*** Block opens ***

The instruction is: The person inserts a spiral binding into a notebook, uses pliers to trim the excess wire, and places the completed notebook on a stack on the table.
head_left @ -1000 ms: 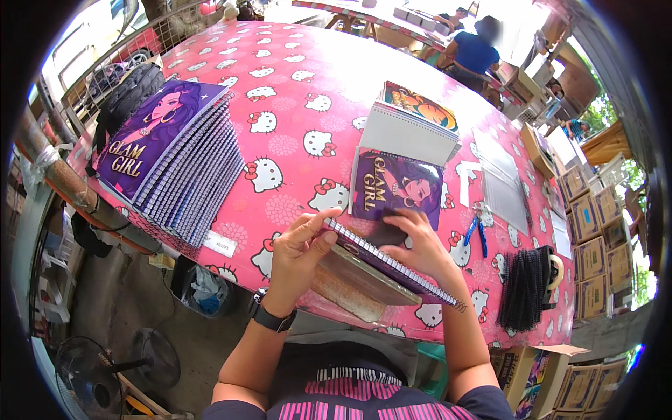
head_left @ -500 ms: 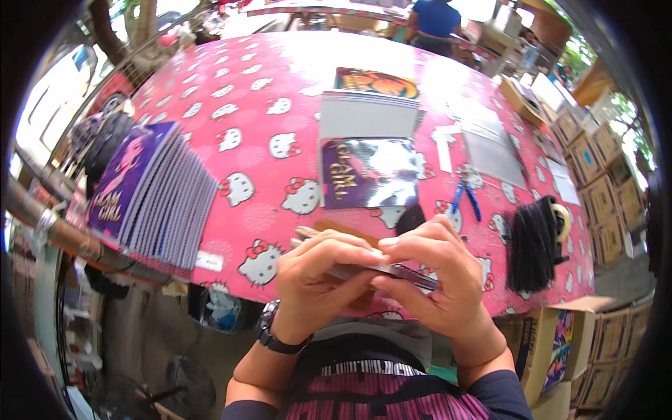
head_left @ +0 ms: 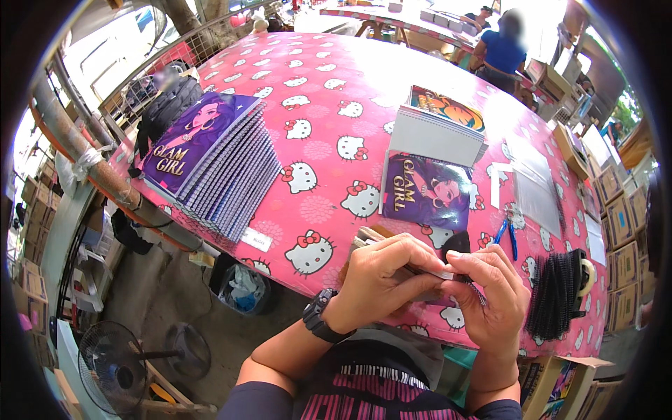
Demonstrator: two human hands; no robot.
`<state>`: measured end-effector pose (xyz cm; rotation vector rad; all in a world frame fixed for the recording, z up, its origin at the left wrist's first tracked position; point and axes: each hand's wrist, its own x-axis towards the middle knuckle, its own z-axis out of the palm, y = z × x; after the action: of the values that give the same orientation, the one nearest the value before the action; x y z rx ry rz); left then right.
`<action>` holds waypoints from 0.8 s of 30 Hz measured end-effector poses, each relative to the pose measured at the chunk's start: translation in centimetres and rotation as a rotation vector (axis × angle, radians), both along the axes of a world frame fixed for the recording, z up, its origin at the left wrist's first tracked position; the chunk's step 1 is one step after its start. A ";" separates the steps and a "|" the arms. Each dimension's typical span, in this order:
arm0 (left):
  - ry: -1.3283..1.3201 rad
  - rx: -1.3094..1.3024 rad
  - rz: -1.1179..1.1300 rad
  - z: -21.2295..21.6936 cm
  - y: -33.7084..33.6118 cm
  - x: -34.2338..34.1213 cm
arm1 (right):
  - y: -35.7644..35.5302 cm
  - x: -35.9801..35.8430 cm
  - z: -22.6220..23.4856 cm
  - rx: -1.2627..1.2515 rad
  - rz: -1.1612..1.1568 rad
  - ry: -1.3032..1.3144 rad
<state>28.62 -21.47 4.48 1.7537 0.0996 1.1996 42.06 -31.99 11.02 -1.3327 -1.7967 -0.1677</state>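
In front of me I hold a notebook seen nearly edge-on, with a dark spiral coil point(head_left: 479, 291) showing along its edge. My left hand point(head_left: 385, 276) is closed on it, thumb and fingertips pinching near a pale edge. From the other side my right hand point(head_left: 495, 294) pinches the coiled edge, its fingertips almost meeting the left ones. The fingers hide most of the notebook. Just beyond my hands a purple-covered notebook point(head_left: 430, 192) lies on the pink table point(head_left: 315, 210), beside a pale stack of pads point(head_left: 434, 140). Brown wooden pieces point(head_left: 378, 234) show behind my left hand.
A tall stack of purple spiral notebooks point(head_left: 224, 164) stands at the left. To the right lie blue-handled pliers point(head_left: 507, 238), clear plastic sheets point(head_left: 535, 192), a bundle of black coils point(head_left: 553, 297) and a tape roll point(head_left: 586, 276). A fan point(head_left: 112, 367) stands lower left; a person point(head_left: 502, 52) is far off.
The view has swung left, so the table and its things appear farther right. Both hands still pinch the notebook, with the fingers slightly shifted along its edge.
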 end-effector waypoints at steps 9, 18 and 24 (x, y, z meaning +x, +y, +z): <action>-0.121 -0.094 0.447 -3.3 1.0 0.3 | 1.5 -0.8 0.4 0.084 0.007 0.082; -0.338 -0.244 0.234 -3.0 3.9 -7.6 | 10.5 0.8 7.6 0.412 0.050 0.543; -0.120 -0.072 1.128 8.2 14.0 -21.8 | 27.5 -7.6 4.4 0.120 0.248 0.643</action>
<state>6.86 -7.44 12.71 1.5346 1.1593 2.0263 34.51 -4.49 15.40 -0.9244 -1.3547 0.2598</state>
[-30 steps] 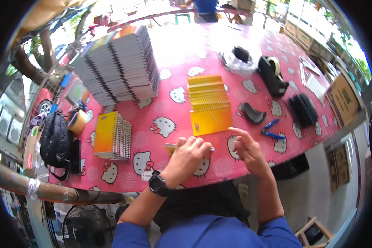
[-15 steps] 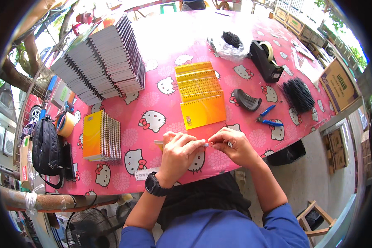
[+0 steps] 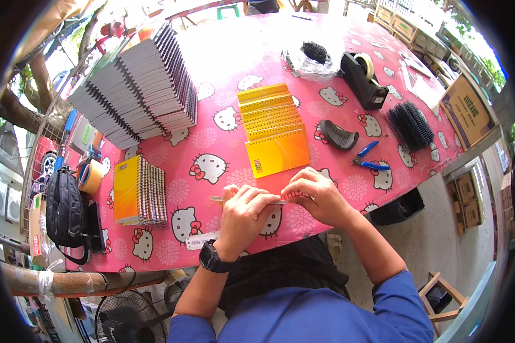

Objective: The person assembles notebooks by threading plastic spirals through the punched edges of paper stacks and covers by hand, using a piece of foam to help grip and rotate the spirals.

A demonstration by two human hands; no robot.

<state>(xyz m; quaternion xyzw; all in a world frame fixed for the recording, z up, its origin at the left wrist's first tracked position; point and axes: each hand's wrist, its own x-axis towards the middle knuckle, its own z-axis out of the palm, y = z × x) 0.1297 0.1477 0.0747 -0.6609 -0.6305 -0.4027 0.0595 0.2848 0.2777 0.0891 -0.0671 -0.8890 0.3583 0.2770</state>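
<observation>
Both hands are closed around one thin pale strip (image 3: 252, 200) at the near edge of the surface (image 3: 212, 171), a table under a pink cloth printed with white cartoon cats. The left hand (image 3: 243, 214), with one black wristwatch (image 3: 213, 258) on its wrist, grips the strip from above, and a short end pokes out to its left. The right hand (image 3: 317, 194) pinches a small red toothed piece (image 3: 294, 195) at the strip's other end; the two hands nearly touch.

Just beyond the hands lies one fanned row of orange-yellow spiral notebooks (image 3: 272, 128), about seven, overlapping. Left of the left hand stands one upright batch of yellow-covered spiral notebooks (image 3: 138, 191), too many to count. Further off to the left is a large slanted stack of grey-edged spiral notebooks (image 3: 134, 88).

Beyond the right hand lie one black comb-like binding piece (image 3: 337, 134) and one pair of blue-handled pliers (image 3: 371, 163). Further right sits one bundle of black plastic binding combs (image 3: 411, 124), and beyond that one black tape dispenser (image 3: 363, 80). Near the left hand's wrist lies one small white label (image 3: 200, 241).
</observation>
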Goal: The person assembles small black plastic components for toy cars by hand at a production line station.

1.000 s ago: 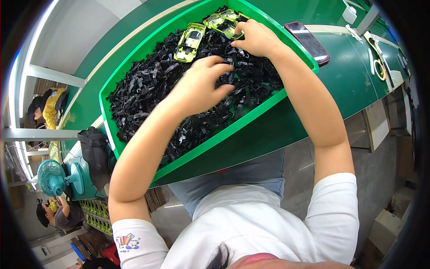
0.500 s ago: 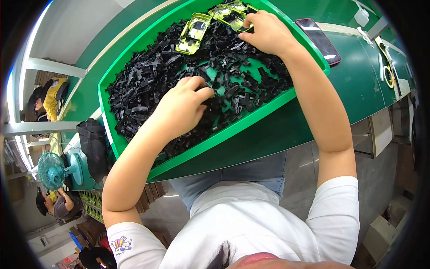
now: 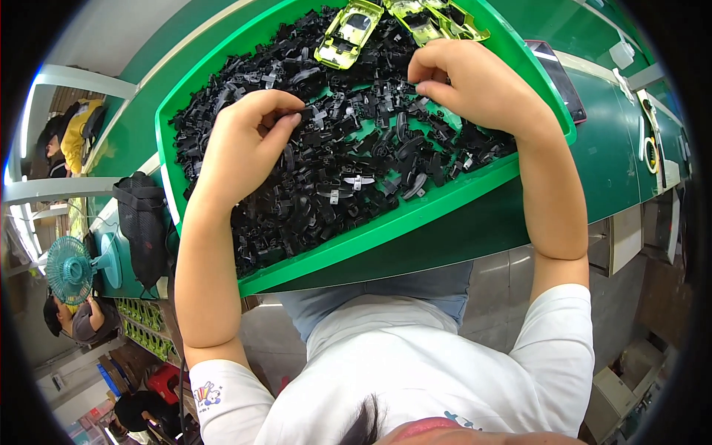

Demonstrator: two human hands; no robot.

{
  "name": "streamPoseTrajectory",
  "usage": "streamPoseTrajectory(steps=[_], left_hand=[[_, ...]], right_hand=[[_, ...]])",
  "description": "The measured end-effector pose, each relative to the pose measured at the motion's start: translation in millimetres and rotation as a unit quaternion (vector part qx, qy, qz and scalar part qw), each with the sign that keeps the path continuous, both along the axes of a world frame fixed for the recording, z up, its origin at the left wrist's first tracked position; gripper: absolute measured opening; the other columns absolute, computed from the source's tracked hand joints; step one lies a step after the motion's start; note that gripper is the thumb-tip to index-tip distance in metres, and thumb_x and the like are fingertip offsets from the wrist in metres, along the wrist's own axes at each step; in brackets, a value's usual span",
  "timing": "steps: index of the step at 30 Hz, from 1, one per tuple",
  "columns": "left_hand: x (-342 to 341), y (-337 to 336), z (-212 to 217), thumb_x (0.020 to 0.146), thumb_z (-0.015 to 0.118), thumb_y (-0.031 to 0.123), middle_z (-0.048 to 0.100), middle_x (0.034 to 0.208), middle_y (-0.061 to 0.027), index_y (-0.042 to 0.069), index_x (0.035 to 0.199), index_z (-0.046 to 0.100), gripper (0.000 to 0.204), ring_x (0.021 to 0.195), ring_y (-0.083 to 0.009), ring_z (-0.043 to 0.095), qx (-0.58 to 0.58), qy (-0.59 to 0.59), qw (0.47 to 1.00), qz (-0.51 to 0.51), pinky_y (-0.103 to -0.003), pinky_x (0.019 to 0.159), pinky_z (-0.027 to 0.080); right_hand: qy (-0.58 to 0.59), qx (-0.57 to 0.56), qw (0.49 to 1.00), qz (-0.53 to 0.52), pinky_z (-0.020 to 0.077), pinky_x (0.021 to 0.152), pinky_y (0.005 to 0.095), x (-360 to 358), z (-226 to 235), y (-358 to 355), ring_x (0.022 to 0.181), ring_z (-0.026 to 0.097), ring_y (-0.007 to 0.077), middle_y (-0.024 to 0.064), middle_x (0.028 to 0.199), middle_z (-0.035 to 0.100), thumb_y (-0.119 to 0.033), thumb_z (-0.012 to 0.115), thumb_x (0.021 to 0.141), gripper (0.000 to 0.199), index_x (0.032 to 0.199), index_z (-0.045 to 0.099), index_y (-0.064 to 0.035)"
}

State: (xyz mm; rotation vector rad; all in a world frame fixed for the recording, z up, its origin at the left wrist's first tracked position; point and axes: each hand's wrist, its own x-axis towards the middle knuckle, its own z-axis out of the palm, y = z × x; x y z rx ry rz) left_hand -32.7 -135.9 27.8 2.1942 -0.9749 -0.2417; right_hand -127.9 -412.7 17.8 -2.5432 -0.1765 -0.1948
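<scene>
A green tray (image 3: 386,230) holds a thick layer of small black plastic parts (image 3: 319,178). My left hand (image 3: 248,141) is over the tray's left half, thumb and forefinger pinched together at the black parts. Whatever sits between those fingertips is too small to make out. Over the right half, my right hand (image 3: 482,85) has its fingers curled and its thumb close to the forefinger, down at the parts; what they grip is hidden. Just beyond it lie yellow-green toy car shells (image 3: 434,22), and another yellow-green car shell (image 3: 348,33) rests on the parts between the hands.
A phone (image 3: 556,78) lies on the green table (image 3: 601,163), right of the tray. Scissors (image 3: 650,152) are farther right. To the left are a black bag (image 3: 141,230) and a teal fan (image 3: 70,268). Other people (image 3: 81,319) sit farther left.
My left hand has moved left and farther in, its fingers now pinched. My right hand has left the car shells and come down to the black parts. The view has shifted slightly.
</scene>
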Motion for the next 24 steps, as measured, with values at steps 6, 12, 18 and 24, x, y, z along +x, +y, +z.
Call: streamPoseTrajectory(steps=[6,12,18,24], left_hand=[[7,-2,-3,0.087,0.068,0.005,0.063,0.079,-0.0043,0.001,0.098,0.068,0.012,0.068,-0.0096,0.056,-0.025,-0.037,0.999,0.007,-0.024,0.062,0.047],[9,-3,-2,0.087,0.069,0.007,0.065,0.076,-0.0049,0.0,0.096,0.068,0.011,0.064,-0.0103,0.057,-0.022,-0.027,0.999,0.007,-0.024,0.06,0.047],[6,-3,-1,0.088,0.068,0.008,0.066,0.077,-0.0072,0.0,0.095,0.068,0.011,0.066,-0.011,0.06,-0.029,-0.047,0.998,-0.012,-0.025,0.061,0.048],[9,-1,-7,0.089,0.067,0.009,0.068,0.078,-0.0095,0.0,0.098,0.068,0.013,0.067,-0.0149,0.063,-0.026,-0.035,0.999,-0.019,-0.027,0.064,0.05]], right_hand=[[0.135,-0.103,0.978,0.124,0.0524,0.077,0.0418,-8,-3,13,0.087,0.066,0.0337,0.017,0.089,0.067,-0.005,0.074,0.069,0.027,0.094,0.066,0.0032],[0.186,-0.153,0.958,0.154,0.0524,0.079,0.0441,-4,-9,26,0.086,0.065,0.0363,0.0155,0.086,0.068,-0.009,0.075,0.072,0.03,0.099,0.065,-0.0004],[0.146,-0.117,0.969,0.159,0.0507,0.07,0.0415,-1,-3,25,0.076,0.064,0.0348,0.0135,0.078,0.067,-0.007,0.071,0.075,0.018,0.091,0.064,0.0001],[0.149,0.052,0.975,0.156,0.046,0.054,0.0331,-1,6,22,0.056,0.059,0.0226,0.0121,0.065,0.062,-0.008,0.067,0.081,0.013,0.087,0.061,0.002]])
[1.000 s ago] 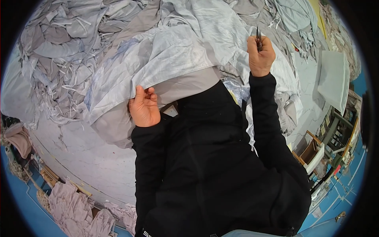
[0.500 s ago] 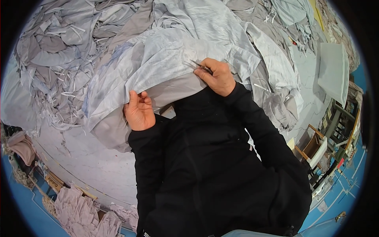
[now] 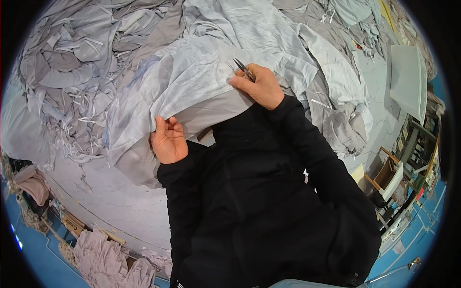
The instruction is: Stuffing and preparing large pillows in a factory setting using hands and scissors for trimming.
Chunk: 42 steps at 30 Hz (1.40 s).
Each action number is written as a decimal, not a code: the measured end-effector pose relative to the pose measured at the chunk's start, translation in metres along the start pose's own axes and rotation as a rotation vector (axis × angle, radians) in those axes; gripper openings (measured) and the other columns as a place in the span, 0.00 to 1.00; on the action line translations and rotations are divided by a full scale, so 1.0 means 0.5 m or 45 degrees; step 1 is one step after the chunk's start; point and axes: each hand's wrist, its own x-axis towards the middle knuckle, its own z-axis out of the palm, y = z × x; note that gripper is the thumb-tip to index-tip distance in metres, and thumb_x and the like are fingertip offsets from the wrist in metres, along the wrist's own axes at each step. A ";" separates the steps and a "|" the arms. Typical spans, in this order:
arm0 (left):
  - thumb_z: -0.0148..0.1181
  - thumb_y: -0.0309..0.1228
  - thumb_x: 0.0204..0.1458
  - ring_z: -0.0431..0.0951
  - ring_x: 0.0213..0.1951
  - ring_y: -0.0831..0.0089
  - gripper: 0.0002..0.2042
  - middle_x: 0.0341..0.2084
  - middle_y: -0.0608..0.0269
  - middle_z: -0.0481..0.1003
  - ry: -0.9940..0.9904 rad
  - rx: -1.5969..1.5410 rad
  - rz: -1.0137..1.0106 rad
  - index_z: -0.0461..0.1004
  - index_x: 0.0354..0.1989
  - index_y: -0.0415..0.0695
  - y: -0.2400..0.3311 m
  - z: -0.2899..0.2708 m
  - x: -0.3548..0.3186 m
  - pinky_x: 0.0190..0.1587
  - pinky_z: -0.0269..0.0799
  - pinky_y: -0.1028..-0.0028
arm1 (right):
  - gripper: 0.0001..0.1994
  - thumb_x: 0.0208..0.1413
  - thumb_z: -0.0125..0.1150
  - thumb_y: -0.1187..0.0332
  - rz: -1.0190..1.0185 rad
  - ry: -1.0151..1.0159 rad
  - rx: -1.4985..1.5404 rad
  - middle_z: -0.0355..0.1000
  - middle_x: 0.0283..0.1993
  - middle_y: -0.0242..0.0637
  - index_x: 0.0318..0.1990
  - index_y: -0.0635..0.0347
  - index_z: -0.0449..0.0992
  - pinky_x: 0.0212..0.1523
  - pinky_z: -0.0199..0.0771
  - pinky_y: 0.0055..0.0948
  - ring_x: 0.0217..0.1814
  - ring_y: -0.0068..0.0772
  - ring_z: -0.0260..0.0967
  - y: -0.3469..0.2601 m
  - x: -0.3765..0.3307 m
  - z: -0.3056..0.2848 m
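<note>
A worker's left hand (image 3: 168,140) grips the pale grey cloth (image 3: 192,81) by its edge, keeping it flat, while the right hand (image 3: 259,86), closed around small snips (image 3: 244,69), rests on it.

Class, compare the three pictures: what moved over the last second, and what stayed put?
The right hand, holding small snips, swung from the far right down and leftward onto the pale grey cloth. The left hand kept its grip on the cloth's near edge, hardly shifting. The heap of grey fabric stayed unchanged.
</note>
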 end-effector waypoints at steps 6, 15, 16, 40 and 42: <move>0.53 0.28 0.58 0.74 0.32 0.73 0.06 0.32 0.64 0.75 0.017 0.015 0.002 0.70 0.41 0.43 0.000 -0.006 0.002 0.31 0.68 0.77 | 0.12 0.52 0.62 0.65 -0.125 -0.016 0.015 0.63 0.18 0.30 0.31 0.67 0.71 0.24 0.60 0.23 0.23 0.16 0.58 0.008 0.000 0.007; 0.53 0.29 0.58 0.74 0.32 0.73 0.05 0.31 0.62 0.75 0.027 0.020 -0.008 0.70 0.39 0.41 0.002 -0.007 0.007 0.31 0.67 0.77 | 0.06 0.48 0.59 0.76 -0.644 0.454 -0.604 0.69 0.24 0.43 0.32 0.62 0.67 0.23 0.66 0.34 0.22 0.45 0.68 0.080 -0.004 -0.072; 0.53 0.28 0.58 0.74 0.32 0.73 0.05 0.31 0.62 0.75 0.041 0.022 -0.015 0.70 0.38 0.41 0.003 -0.006 0.006 0.31 0.67 0.77 | 0.07 0.47 0.59 0.76 -0.602 0.460 -0.733 0.69 0.25 0.44 0.33 0.61 0.67 0.24 0.67 0.37 0.24 0.47 0.69 0.100 -0.001 -0.084; 0.53 0.30 0.58 0.72 0.31 0.75 0.06 0.30 0.63 0.74 0.012 0.014 -0.065 0.71 0.38 0.41 0.022 -0.016 0.018 0.31 0.65 0.78 | 0.16 0.58 0.56 0.69 -0.021 -0.221 0.365 0.69 0.33 0.28 0.51 0.67 0.68 0.30 0.63 0.17 0.30 0.13 0.62 0.123 0.009 -0.077; 0.53 0.30 0.58 0.72 0.31 0.75 0.06 0.30 0.62 0.74 0.021 0.019 -0.061 0.70 0.38 0.41 0.025 -0.013 0.015 0.31 0.65 0.78 | 0.15 0.58 0.56 0.69 0.063 -0.376 0.434 0.67 0.29 0.26 0.50 0.66 0.69 0.29 0.62 0.17 0.28 0.13 0.61 0.126 0.018 -0.054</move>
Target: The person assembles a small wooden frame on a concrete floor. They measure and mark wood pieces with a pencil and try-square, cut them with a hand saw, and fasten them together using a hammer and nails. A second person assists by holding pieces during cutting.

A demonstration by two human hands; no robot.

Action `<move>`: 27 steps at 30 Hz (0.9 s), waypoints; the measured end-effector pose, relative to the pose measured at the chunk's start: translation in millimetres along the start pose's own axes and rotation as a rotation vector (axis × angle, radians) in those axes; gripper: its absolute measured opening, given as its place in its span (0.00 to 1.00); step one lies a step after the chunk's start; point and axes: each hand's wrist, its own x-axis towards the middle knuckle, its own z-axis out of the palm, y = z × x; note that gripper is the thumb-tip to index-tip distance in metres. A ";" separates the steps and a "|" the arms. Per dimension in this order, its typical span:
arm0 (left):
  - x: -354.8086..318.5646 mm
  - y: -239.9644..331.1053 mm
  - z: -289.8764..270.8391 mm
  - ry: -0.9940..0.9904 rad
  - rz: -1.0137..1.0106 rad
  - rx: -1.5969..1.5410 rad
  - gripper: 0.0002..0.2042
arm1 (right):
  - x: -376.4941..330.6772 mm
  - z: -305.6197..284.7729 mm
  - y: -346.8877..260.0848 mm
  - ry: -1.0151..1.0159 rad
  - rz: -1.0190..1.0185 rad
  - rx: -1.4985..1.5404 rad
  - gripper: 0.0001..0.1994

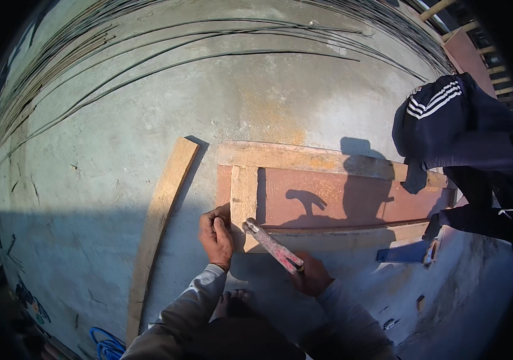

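Observation:
A reddish-brown panel (328,189) lies on the floor, framed by a long wooden rail (304,157) on its far side and another wooden rail (352,236) on its near side. A short wooden crosspiece (244,192) spans between them close to the left end. My left hand (216,239) is closed at that left end, its fingers curled against the wooden frame; whether it also pinches something small is hidden. In my right hand (309,275) is a hammer (277,249) with a worn red and white handle. Its head rests at or just above the crosspiece's near end.
At right a person in a dark striped jacket (448,120) leans over the panel's far end, hands near the rails. Left of me lies a loose plank (163,222). Long metal rods (208,57) stretch across the back. A blue object (403,253) and a blue hose (107,345) lie nearby.

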 end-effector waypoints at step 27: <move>-8.9 3.3 6.1 0.122 -0.117 0.348 0.16 | -28.7 69.0 -29.0 0.418 0.566 1.397 0.16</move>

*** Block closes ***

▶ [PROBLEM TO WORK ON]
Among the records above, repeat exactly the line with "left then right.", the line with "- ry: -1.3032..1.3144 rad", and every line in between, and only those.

▶ [TASK ANSWER]
`<state>`: measured end-effector pose (xyz cm; rotation vector rad; all in a world frame fixed for the recording, z up, its origin at the left wrist's first tracked position; point and axes: each hand's wrist, its own x-axis towards the middle knuckle, its own z-axis out of the palm, y = z × x; after the action: of the values that give the same orientation, the one nearest the value before the action; x y z rx ry rz); left then right.
`<action>` holds waypoints from 0.8 s of 30 Hz measured end-effector poses, each relative to the pose measured at the chunk's start: translation in centimetres and rotation as a rotation vector (axis × angle, radians), both along the axes of a world frame fixed for the recording, z up, its origin at the left wrist's first tracked position; the chunk's step 1 is one step after its start. A ";" separates the steps and a "|" the arms. Each dimension's typical span, in this order:
arm0 (left):
  - ry: -1.3283..1.3201 rad
  - rx: -1.3094..1.3024 rad
  - rz: -1.1179..1.1300 rad
  - z: -21.2295..21.6936 cm
  - y: -33.7084..33.6118 cm
  - x: -34.2338..34.1213 cm
arm1 (right):
  - y: -35.7644..35.5302 cm
  - x: -35.9801..35.8430 cm
  - z: -22.6220..23.4856 cm
  - rx: -1.2627..1.2515 rad
  - rz: -1.1612..1.1568 rad
  - ry: -1.3032..1.3144 rad

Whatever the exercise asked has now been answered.